** Data below follows **

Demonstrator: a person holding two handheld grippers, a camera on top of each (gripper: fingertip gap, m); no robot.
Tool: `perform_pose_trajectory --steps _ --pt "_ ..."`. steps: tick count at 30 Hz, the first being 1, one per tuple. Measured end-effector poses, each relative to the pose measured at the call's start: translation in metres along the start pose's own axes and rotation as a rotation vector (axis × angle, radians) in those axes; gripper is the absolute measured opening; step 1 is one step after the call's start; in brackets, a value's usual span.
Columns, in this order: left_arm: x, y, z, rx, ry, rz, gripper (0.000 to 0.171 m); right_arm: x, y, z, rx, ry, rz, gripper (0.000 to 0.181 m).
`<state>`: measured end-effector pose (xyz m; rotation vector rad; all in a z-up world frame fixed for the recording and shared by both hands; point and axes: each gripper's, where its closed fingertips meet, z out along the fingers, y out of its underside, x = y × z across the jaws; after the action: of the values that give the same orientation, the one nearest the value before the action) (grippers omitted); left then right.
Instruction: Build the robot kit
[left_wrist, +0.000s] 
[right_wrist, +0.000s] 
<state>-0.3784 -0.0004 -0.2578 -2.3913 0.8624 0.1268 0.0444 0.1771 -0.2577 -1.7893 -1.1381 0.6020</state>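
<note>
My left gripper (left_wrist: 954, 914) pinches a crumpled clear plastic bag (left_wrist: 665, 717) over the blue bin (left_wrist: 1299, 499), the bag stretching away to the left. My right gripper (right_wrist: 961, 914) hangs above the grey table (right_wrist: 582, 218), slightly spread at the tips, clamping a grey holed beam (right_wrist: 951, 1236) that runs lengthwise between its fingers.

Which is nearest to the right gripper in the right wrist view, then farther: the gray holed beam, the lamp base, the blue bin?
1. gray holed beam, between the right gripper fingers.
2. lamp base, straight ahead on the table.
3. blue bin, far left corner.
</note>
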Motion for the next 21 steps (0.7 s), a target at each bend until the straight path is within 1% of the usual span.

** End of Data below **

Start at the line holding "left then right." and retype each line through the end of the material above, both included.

#### [Answer area]
`<state>`: measured end-effector pose (xyz m; rotation vector rad; all in a z-up world frame fixed for the recording and shared by both hands; point and axes: each gripper's, where its closed fingertips meet, z out along the fingers, y out of its underside, x = y × z across the jaws; after the action: of the values that give the same orientation, the one nearest the value before the action) (grippers omitted); left then right.
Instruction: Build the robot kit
[left_wrist, +0.000s] 
[right_wrist, +0.000s] 
<state>-0.3784 -0.0004 -0.2578 -2.3913 0.8624 0.1268 0.0444 0.1771 -0.2577 -1.7893 -1.1381 0.6020</state>
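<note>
My left gripper (left_wrist: 954, 914) pinches a crumpled clear plastic bag (left_wrist: 665, 717) over the blue bin (left_wrist: 1299, 499), the bag stretching away to the left. My right gripper (right_wrist: 961, 914) hangs above the grey table (right_wrist: 582, 218), slightly spread at the tips, clamping a grey holed beam (right_wrist: 951, 1236) that runs lengthwise between its fingers.

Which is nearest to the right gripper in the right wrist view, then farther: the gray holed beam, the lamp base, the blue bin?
1. gray holed beam, between the right gripper fingers.
2. lamp base, straight ahead on the table.
3. blue bin, far left corner.
</note>
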Motion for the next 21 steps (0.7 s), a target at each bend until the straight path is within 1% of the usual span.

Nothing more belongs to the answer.